Rûhu’l-Beyân’da belirtildiğine göre Sevgili Peygamberimiz (s.a.v.) konumuzu teşkil eden ayet-i kerime ile ilgili şöyle buyurmuşlardır: “Şu ayeti ne dünyaya ne de dünyada bulunanlara değişirim!” Yani bu ayete bedel dünya ve onun içinde bulunanlara sahip olmayı arzu etmem. Çünkü Allah Teâlâ, haddini aşan kullarına ihsanda bulunarak bütün günahlarını bağışlayacağını va’d etmiş ve o geniş rahmetinden ümit kesmelerini yasaklamıştır. Ancak bu ayet-i kerime bütün insanların tüm günahlarının bağışlanacağını değil, sadece Allah’ın bağışlamak istediği kişilerin günahlarının affedileceğini ifade eder. Onun için ayetlerde geçen tövbe emrine, âsîlere önce azap edileceği haberine, amelde ihlâs emrine ve azap tehdidine ters düşmez. Allah Teâlâ şirki ancak tövbe edip ondan dönmekle bağışlar. Diğer küçük ve büyük günahları da tövbe ile ve dilediği kimseler için tövbesiz affeder. Yoksa bu, günahkârlardan her birini bağışlar, demek değildir.”

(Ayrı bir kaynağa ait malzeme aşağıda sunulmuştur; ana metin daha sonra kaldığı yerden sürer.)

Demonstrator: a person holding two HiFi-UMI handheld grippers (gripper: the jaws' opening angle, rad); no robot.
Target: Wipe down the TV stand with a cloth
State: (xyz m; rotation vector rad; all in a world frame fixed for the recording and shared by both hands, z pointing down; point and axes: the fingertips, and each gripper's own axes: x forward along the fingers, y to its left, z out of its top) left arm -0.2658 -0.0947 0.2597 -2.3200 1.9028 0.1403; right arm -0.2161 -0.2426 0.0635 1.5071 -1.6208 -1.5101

Rivayet edildiğine göre bir gün “İbn Mes’ûd (r.a.) mescide girdi. Vâiz efendi, Cehennem ateşi ile zincirlerden ve prangalardan bahsediyordu. İbn Mes’ûd (r.a.) ona: “Niçin insanları ümitsizliğe sevk ediyorsun?” diye çıkıştı. Ve ardından; “Ey kendi nefisleri aleyhine haddi aşan kullarım! Allah’ın rahmetinden ümit kesmeyin!” ayetini okumadın mı, diye sordu.
Burada öncelikle şunu belirtmek isteriz; âyet-i kerimenin husûsî bir sebep üzerine inmiş olması, hükmün umumî olmasına mani değildir. Nitekim günah işlemekte haddi aşan herkesin, bu âyet-i kerimede müjdelenen rahmet ve mağfiretin kapsamına dahil olacağı hemen bütün tefsirlerde beyan olunmuştur.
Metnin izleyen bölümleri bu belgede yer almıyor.